O que estou tentando sugerir é que as missangas humanas presentes nas escolas todos veem, não é preciso muito esforço, elas são visíveis e vistosas na sua diversidade de cores, tamanhos, fio a fio elas vão sendo tecidas ora nas relações humanas presenciais, ora nas conexões virtuais onde quase acreditamos sermos super heróis e heroínas... UFA... não somos! Somos apenas humanos em constante transformação, ano a ano seguimos entrelaçados em fios de máquinas ligadas, mantenedores humanos, gestores humanos, professores humanos, famílias humanas, estudantes humanos, funcionários humanos... e lá se vai 2020 esse ano fiado em espanto, medo e coragem de juntos continuarmos fiando vidas humanas em um TEAR chamado educação, um fiar nada fácil.

Assim seguimos costurando o ano de 2020 e 2021, tendo o ACOLHIMENTO como fio condutor dos próximos anos.

Acolher e Escutar serão ferramentas essenciais em uma educação “marcada” pelo isolamento social, pelas incertezas de um retorno, pelo excesso de exposição a telas, pelo sentimento de morte eminente, marcada na “carne” viva de cada um de nós. Palavras e a escuta se entrelaçam nessa “nova” educação tecida em um movimento contínuo de ir e vir, considerando suas urgências para o momento presente e os futuros anos da educação brasileira.

Nesse momento de tantos excessos e rupturas, o tecer humano é que fará toda diferença em qualquer processo de aprendizagem, o momento é de aproximação (mesmo que virtualmente) de cada um, sejam eles nossos pares, nosso sindicato, família, comunidade... O momento é de reconhecermos a importância do FIO, esse fio que nos torna humanos melhores, reflexivos e atentos a si mesmo e ao outro, esse fio que tece e aproxima nossas inteligências (emocional e cognitiva), esse fio invisível que vem nos sustentando e contornando os nós vividos nesse ano.

Nenhuma ponta ficará solta, tecemos sem cessar (professores), costurando “missangas” (estudantes) para que nenhum deles fique de fora. Quando estaremos prontos então? Não tenho essa resposta, mas tenho uma: ISSO VAI PASSAR, e o tempo atento nos mostrará pontos necessários para seguirmos alinhavando possíveis caminhos. O momento é de transição, celebrar e despedir-se aulas de costuras “envelhecidas” que não nos cabem mais.

O mais importante do TEAR, chamado ano de 2020 é aprender a aprender, tecer e tecer, sempre, a cada ponto, um arremate a ser experimentado e marcado nesse tecido chamado VIDA, onde estamos entrecruzando tempos, espaços, casas, escola, gerações, currículo, fases da infância, adolescência e vida adulta se entrelaçam FIO a FIO e nos ensinam a acolher nossas adversidades humanas.

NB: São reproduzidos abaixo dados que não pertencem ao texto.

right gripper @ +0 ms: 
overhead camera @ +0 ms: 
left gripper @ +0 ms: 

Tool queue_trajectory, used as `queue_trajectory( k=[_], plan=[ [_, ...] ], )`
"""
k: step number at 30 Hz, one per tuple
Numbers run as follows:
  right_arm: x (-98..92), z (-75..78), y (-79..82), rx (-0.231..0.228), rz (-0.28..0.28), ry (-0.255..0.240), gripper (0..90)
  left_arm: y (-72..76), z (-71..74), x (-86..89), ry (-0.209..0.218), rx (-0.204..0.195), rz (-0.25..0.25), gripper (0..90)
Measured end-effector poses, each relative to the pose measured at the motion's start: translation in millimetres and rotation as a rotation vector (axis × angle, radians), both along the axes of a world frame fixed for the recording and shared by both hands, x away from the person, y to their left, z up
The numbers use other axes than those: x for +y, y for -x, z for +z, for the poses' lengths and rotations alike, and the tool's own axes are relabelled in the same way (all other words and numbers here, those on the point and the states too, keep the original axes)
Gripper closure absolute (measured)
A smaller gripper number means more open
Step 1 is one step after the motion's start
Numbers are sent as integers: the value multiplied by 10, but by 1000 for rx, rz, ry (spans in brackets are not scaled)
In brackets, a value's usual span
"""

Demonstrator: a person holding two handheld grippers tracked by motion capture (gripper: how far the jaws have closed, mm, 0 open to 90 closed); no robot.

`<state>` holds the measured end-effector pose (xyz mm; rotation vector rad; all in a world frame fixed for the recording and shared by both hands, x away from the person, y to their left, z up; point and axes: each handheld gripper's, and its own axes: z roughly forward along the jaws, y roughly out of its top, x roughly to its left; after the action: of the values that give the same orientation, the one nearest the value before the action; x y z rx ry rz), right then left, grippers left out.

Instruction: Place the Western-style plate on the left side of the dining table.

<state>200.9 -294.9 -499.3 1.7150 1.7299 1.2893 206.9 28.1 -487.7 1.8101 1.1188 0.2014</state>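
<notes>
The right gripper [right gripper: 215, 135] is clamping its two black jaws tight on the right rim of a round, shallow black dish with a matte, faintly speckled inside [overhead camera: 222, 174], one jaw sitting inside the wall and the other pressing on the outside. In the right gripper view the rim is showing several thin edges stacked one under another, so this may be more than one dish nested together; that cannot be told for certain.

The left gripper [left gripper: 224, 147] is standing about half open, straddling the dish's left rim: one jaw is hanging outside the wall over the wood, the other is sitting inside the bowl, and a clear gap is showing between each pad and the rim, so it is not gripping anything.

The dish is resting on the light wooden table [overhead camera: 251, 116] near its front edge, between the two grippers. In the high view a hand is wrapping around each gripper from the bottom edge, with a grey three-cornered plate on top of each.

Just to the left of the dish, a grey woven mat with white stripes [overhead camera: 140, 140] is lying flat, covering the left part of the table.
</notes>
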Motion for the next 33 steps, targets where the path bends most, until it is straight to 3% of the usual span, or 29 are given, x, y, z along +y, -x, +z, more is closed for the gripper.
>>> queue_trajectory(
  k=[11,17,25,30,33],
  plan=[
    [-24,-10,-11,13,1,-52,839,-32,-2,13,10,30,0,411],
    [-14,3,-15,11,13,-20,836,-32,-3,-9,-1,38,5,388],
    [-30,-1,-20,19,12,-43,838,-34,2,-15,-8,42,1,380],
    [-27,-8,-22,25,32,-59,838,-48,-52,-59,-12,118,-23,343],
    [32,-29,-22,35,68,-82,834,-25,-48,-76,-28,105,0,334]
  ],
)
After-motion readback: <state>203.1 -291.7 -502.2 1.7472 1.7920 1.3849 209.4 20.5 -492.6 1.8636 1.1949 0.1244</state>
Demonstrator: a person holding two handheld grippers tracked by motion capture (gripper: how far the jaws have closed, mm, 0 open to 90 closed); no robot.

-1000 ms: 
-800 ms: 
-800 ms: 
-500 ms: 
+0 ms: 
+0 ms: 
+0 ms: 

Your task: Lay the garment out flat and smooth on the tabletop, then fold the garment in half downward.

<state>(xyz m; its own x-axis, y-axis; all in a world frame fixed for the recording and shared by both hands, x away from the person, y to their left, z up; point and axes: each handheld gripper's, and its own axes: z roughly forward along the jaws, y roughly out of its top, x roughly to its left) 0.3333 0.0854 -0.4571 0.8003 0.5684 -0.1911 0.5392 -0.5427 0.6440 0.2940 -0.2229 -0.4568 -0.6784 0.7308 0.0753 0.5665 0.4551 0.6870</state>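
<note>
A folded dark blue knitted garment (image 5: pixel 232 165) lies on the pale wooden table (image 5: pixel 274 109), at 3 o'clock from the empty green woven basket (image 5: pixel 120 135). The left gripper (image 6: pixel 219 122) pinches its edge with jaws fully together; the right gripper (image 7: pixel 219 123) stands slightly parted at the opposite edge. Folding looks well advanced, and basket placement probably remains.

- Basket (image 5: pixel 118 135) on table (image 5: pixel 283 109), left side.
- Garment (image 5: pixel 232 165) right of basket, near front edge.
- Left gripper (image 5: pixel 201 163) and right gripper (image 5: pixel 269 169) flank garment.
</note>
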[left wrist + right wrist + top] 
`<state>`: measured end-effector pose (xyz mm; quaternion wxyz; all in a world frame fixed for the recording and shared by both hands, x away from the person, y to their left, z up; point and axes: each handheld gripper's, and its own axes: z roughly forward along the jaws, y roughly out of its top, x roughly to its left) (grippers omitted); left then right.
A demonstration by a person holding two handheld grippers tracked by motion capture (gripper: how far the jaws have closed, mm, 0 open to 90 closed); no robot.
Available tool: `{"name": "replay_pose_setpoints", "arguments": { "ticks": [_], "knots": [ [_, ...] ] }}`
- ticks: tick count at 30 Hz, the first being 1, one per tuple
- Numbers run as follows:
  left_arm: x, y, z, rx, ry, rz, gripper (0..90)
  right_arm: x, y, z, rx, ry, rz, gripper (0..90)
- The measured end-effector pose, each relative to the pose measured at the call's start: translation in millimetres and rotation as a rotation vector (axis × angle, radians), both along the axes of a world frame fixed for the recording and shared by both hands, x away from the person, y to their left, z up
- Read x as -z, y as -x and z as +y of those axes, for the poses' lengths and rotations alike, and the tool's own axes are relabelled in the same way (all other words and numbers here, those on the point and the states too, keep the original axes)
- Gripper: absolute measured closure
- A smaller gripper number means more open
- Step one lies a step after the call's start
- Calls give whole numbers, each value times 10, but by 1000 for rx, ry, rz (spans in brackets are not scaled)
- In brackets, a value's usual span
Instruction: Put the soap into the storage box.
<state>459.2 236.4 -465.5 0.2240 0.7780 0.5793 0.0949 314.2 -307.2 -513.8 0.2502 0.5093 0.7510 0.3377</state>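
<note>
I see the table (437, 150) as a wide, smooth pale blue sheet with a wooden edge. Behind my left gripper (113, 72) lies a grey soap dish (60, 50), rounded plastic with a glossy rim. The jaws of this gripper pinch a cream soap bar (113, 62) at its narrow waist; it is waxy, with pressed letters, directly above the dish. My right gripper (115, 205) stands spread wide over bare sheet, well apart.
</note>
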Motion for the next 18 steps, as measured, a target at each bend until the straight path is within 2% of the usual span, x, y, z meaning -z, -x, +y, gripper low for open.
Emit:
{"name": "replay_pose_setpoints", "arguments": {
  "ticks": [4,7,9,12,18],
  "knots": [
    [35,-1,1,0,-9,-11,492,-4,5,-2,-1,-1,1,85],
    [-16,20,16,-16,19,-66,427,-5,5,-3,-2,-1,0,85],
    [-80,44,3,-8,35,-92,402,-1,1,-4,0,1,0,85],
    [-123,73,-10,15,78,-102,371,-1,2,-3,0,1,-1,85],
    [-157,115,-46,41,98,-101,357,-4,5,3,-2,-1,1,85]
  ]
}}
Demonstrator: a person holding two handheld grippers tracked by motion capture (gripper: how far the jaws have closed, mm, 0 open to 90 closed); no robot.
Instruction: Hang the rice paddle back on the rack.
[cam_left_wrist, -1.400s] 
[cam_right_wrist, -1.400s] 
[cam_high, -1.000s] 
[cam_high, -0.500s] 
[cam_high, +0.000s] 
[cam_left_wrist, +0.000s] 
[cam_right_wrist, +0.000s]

O ano de 2020, vai se despedindo. Saudades? Não!!!! Mas, um ano de muitas APRENDIZAGENS e percepções de “nova” costura com tendências de novas cores, outros estilos com cores vivas e texturas inovadoras. Ponto a ponto estamos aprendendo a entrelaçar nossas MISSANGAS sustentadas por fios antes invisíveis e hoje visíveis.